*Task goal:* Among the lines of the listing below, retype exactly those from the one containing "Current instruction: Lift" through the one containing "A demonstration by", both included. Do not include pictures.

________________

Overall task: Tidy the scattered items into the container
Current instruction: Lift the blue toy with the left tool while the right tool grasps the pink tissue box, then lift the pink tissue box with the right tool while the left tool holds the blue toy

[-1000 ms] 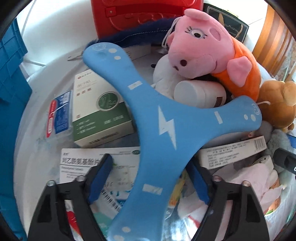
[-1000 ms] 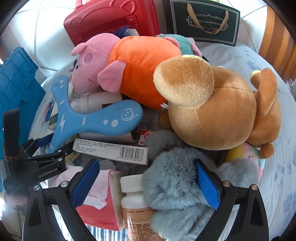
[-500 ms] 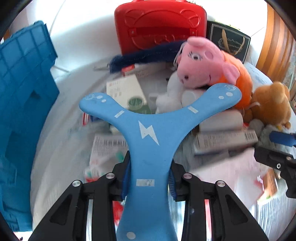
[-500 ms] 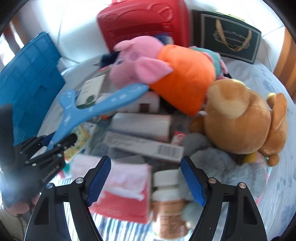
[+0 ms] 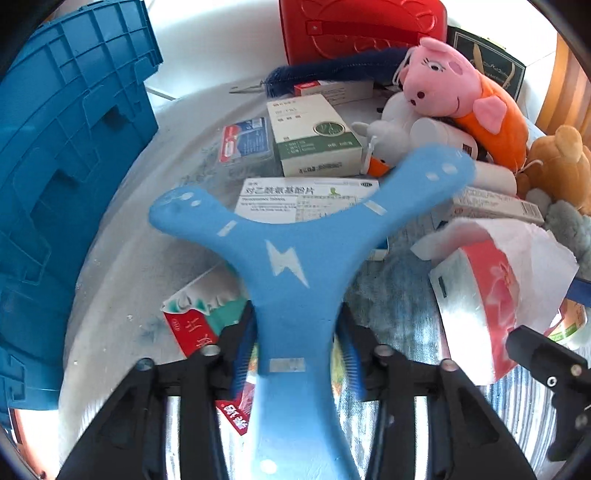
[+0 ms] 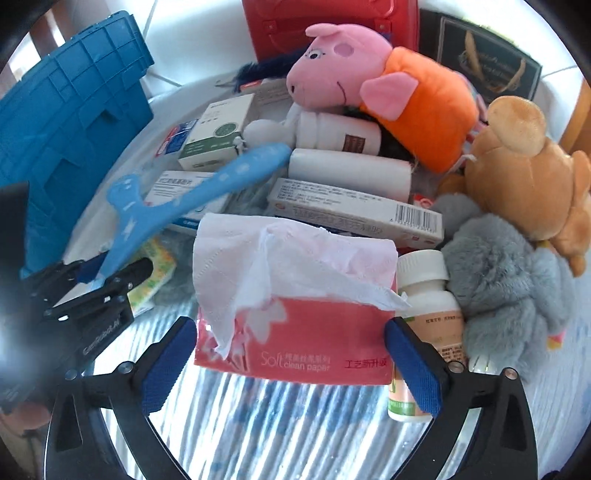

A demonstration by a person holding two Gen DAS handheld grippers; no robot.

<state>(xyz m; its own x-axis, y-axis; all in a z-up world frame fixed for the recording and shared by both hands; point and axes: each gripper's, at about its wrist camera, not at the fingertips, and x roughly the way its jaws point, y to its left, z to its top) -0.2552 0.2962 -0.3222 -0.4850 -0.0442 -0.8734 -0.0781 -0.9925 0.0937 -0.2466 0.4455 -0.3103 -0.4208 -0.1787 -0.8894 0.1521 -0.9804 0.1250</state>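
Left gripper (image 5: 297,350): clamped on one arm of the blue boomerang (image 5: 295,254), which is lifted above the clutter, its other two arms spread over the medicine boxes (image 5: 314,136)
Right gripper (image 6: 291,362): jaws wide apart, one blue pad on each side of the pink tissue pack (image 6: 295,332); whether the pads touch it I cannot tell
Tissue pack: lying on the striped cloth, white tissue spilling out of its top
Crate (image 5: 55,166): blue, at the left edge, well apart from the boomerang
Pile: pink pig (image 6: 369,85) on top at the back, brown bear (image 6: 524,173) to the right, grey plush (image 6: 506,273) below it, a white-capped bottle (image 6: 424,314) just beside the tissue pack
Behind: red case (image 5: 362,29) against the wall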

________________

*Response to the exercise:*
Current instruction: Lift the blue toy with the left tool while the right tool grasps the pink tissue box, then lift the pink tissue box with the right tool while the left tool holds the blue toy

[-1000 ms] 
[-1000 ms] 
[-500 ms] 
[-500 ms] 
[+0 ms] 
[+0 ms] 

A demonstration by a person holding two Gen DAS handheld grippers; no robot.

This answer has no further content.